Raw data:
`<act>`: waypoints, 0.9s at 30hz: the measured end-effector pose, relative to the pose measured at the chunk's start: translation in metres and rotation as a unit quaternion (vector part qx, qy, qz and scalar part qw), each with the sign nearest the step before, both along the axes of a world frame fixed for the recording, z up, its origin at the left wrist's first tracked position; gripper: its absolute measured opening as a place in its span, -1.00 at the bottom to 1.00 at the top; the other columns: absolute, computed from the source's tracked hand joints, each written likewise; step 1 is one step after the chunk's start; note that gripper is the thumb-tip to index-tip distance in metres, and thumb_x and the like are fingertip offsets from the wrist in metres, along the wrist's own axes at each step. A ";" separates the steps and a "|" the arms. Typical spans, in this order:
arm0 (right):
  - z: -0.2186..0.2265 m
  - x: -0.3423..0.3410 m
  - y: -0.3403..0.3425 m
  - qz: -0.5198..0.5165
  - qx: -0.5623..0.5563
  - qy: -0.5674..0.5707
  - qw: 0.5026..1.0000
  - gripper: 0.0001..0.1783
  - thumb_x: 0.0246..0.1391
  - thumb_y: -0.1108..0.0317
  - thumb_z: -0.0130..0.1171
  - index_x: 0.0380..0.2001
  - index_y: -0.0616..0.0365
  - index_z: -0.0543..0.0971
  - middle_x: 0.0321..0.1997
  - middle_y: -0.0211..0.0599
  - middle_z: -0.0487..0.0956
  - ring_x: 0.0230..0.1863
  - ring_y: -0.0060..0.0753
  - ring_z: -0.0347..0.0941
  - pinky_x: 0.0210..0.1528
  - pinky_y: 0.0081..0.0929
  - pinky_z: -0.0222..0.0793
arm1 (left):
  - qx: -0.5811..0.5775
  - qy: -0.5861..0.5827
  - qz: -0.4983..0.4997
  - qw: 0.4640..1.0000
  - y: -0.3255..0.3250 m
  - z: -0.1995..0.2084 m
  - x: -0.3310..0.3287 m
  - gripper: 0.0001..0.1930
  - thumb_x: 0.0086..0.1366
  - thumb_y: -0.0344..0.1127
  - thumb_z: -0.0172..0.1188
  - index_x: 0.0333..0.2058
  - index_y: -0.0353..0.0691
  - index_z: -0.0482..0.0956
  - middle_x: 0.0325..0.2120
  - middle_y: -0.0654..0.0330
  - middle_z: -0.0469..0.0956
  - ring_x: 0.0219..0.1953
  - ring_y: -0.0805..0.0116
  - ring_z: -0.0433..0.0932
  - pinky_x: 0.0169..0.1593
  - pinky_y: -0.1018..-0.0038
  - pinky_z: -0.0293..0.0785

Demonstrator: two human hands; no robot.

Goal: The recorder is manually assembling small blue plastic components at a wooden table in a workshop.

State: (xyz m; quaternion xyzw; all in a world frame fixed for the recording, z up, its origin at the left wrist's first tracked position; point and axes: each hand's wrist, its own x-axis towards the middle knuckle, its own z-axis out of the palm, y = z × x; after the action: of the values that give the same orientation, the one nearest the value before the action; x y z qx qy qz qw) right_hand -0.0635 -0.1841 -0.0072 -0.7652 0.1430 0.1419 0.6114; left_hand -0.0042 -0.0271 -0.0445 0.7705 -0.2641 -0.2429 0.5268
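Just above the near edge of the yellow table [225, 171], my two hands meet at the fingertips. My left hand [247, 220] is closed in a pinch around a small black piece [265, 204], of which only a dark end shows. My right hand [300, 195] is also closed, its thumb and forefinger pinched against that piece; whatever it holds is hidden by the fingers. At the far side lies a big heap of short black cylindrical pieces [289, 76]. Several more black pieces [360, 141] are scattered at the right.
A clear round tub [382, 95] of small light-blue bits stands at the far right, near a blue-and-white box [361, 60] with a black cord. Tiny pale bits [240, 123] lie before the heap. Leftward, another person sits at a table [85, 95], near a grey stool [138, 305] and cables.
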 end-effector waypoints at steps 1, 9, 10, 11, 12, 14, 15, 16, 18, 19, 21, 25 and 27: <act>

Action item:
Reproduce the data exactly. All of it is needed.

Output:
`<act>`: waypoints, 0.9s at 30hz: the measured end-effector pose, relative to the pose measured at the chunk's start: translation in metres and rotation as a unit quaternion (vector part qx, qy, qz and scalar part qw), each with the sign nearest the step before, both along the axes of a world frame fixed for the recording, z up, its origin at the left wrist's first tracked position; gripper: its absolute measured opening as a place in its span, -1.00 at the bottom to 1.00 at the top; the other columns: absolute, computed from the source's tracked hand joints, each written likewise; step 1 is one step after the chunk's start; note that gripper is the thumb-tip to index-tip distance in metres, and thumb_x and the like are fingertip offsets from the wrist in metres, along the wrist's own axes at each step. A ";" separates the steps and a "|" the arms. Typical spans, in this order:
arm0 (right):
  - z: -0.2186..0.2265 m
  - x: -0.3423..0.3410 m
  - y: -0.3403..0.3425 m
  - qz: -0.5198..0.5165
  - qx: -0.5623..0.5563
  - qy: -0.5674..0.5707
  - qw: 0.5026..1.0000
  - gripper: 0.0001..0.1783
  - thumb_x: 0.0246..0.1391
  - thumb_y: -0.1108..0.0317
  - thumb_z: -0.0130..0.1171
  - index_x: 0.0380..0.2001
  - index_y: -0.0616..0.0365
  - index_z: -0.0543..0.0971
  - middle_x: 0.0321..0.1997
  - middle_y: -0.0211..0.0599
  - middle_z: -0.0487..0.0956
  - ring_x: 0.0230..0.1863
  - ring_y: -0.0060..0.0753
  - ring_z: -0.0347..0.0941
  - pinky_x: 0.0210..0.1528
  - pinky_y: 0.0081..0.0929
  - pinky_z: -0.0222..0.0793
arm1 (left):
  - qx: -0.5811..0.5775
  - qy: -0.5861..0.5827
  - qz: -0.4983..0.4997
  - qw: 0.4640..1.0000
  - y: -0.3255..0.3250 m
  - z: -0.1995..0.2084 m
  - x: -0.3310..0.3287 m
  - gripper: 0.0001..0.1930
  - thumb_x: 0.0086..0.1366
  - thumb_y: -0.0344..0.1127
  - thumb_z: -0.0172..0.1188
  - index_x: 0.0333..0.2058
  - index_y: -0.0353..0.0691
  - index_z: -0.0482..0.0956
  - middle_x: 0.0325..0.2120
  - middle_y: -0.0654..0.0330
  - middle_z: -0.0469..0.0956
  - ring_x: 0.0219..0.1953
  - ring_y: -0.0805..0.0116
  - ring_z: -0.0433..0.0932
  - pinky_x: 0.0169..0.1593
  - pinky_y: -0.1018..-0.0038
  - pinky_z: -0.0293..0.0785

Demonstrator: two human hands; no robot.

Goal: The recorder is manually assembling small blue plastic components at a wooden table in a workshop.

State: (xyz m; quaternion xyzw; all in a world frame fixed for the recording, z up, its origin at the left wrist's first tracked position; point and axes: each hand's wrist, its own x-axis towards the middle knuckle, its own z-axis out of the palm, y = z × x; after the action: of the values that give the same orientation, the one nearest the value before the action; x y z qx qy qz qw) right_hand -0.0635 -0.1841 -0.0072 -0.7652 0.1430 0.1419 0.6114; left_hand -0.0042 -0.0271 -0.0445 0.7705 -0.2641 -0.2429 0.5268
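Just above the near edge of the yellow table [225, 171], my two hands meet at the fingertips. My left hand [247, 220] is closed in a pinch around a small black piece [265, 204], of which only a dark end shows. My right hand [300, 195] is also closed, its thumb and forefinger pinched against that piece; whatever it holds is hidden by the fingers. At the far side lies a big heap of short black cylindrical pieces [289, 76]. Several more black pieces [360, 141] are scattered at the right.
A clear round tub [382, 95] of small light-blue bits stands at the far right, near a blue-and-white box [361, 60] with a black cord. Tiny pale bits [240, 123] lie before the heap. Leftward, another person sits at a table [85, 95], near a grey stool [138, 305] and cables.
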 end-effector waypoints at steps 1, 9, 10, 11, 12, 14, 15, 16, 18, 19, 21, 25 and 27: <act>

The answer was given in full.